RU2733431C2 - Method for control of inhibitory properties in relation to bacterial flora of nutrient medium for extraction of brucella - Google Patents

Abstract

FIELD: medical microbiology; sanitary microbiology; veterinary microbiology.

SUBSTANCE: invention can be used to control quality of nutrient medium for extraction of brucella from material contaminated with foreign microorganisms. Method for control of inhibitory properties with respect to the bacterial flora of the nutrient medium for brucella separation envisages cultivation of a test culture on the surface of chopped nutrient agar. Float agar surface is washed off with 0.9 % sodium chloride solution, microbial suspensions are brought to concentration of 10⁵ mq. k/ml and sowed with 0.1 ml of suspension of each test strain per 3 cups of test medium Petri. Test strains used are Streptococcus aureus ATCC 25923, Streptococcus faecalis 602 and Proteus vulgaris HX 19222. Inhibition properties of the nutrient medium are determined by the absence of growth of test cultures.

EFFECT: invention increases information value of the method of controlling inhibitory properties of the nutrient medium for extracting brucella.

1 cl, 1 tbl, 5 ex

Description

The invention relates to medical, sanitary and veterinary microbiology and can be used to control the quality of the nutrient medium for the isolation of brucella from material contaminated with foreign microorganisms. For this purpose, microbial suspensions of the test strains Staphylococcus aureus ATCC 25923, Streptococcus faecalis 602 and Proteus vulgaris HX 19 222 are inoculated on the surface of a dense nutrient medium, followed by cultivation and taking into account the results of inoculation.
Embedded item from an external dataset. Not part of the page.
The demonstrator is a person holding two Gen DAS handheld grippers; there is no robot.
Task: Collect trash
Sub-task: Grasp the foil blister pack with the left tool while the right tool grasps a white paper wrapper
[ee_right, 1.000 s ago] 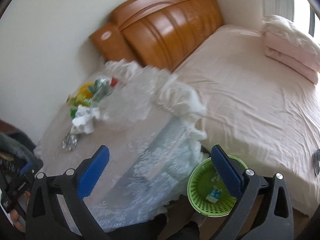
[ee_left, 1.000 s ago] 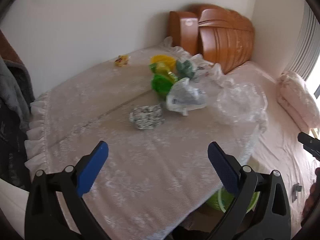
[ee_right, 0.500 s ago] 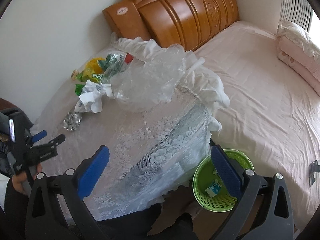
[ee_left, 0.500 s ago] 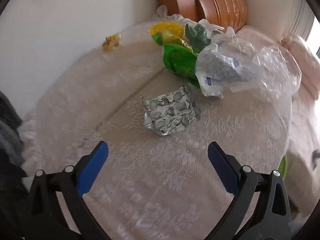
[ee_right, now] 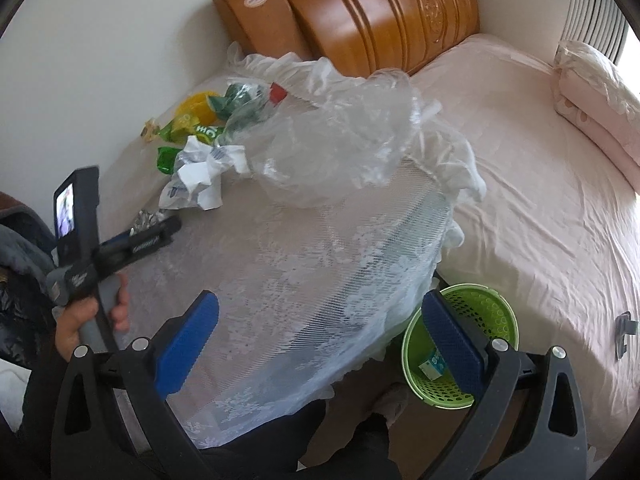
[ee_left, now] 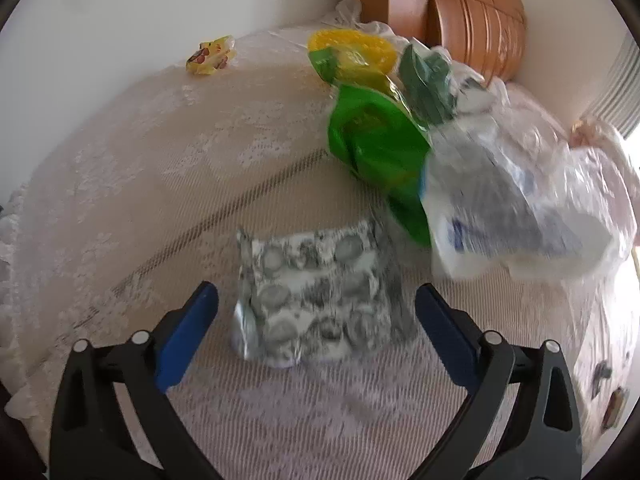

For successful isolation of brucella from objects contaminated with foreign microflora, two conditions must be met. First, the environment must be highly nutritious, because Brucella are demanding on food sources and grow slower than most other microorganisms. Secondly, it is necessary to suppress as much as possible the growth of associate microbes, usually fast growing. Otherwise, nutrients will be depleted, in addition, some representatives of foreign microflora have antimicrobial activity. In media for the isolation of brucella, the antibiotic polymyxin B and the antibacterial substance nalidixic acid are most often used as inhibitors of extraneous gram-negative microorganisms, the antibiotics vancomycin and bacitracin, as well as the dyes gentian violet and malachite green, are used in gram-positive media. Suppression of the growth of microbes-associates should be carried out carefully, because Brucella are sensitive to most antimicrobial substances: there are practically no selective agents to which these microorganisms would not be sensitive to one degree or another. The above circumstances determine the importance of controlling the inhibitory properties of the nutrient medium for the isolation of brucella.

A known method of controlling the inhibitory properties of the nutrient medium for the isolation of brucella from a material containing an accompanying microflora using the test strain Staphylococcus aureus ATCC 25923 [1]. The basis of this medium includes g / l: peptone - 10.0; meat extract - 5.0; glucose - 10.0; sodium chloride - 5.0; microbiological agar - 15.0; distilled water - up to 1 liter. After rehydration and autoclaving of the base medium, a selective additive containing polymyxin B - 5000 ME is introduced into it; bacitracin - 25,000 ME; cycloheximide - 0.1 g; nalidixic acid -0.005 g; nystatin - 100,000 ME; vancomycin - 0.02 g

During the control, a microbial suspension of the staphylococcus test strain is inoculated on the surface of the nutrient medium, followed by cultivation at a temperature of 37 ° C. No growth of the test strain should be observed.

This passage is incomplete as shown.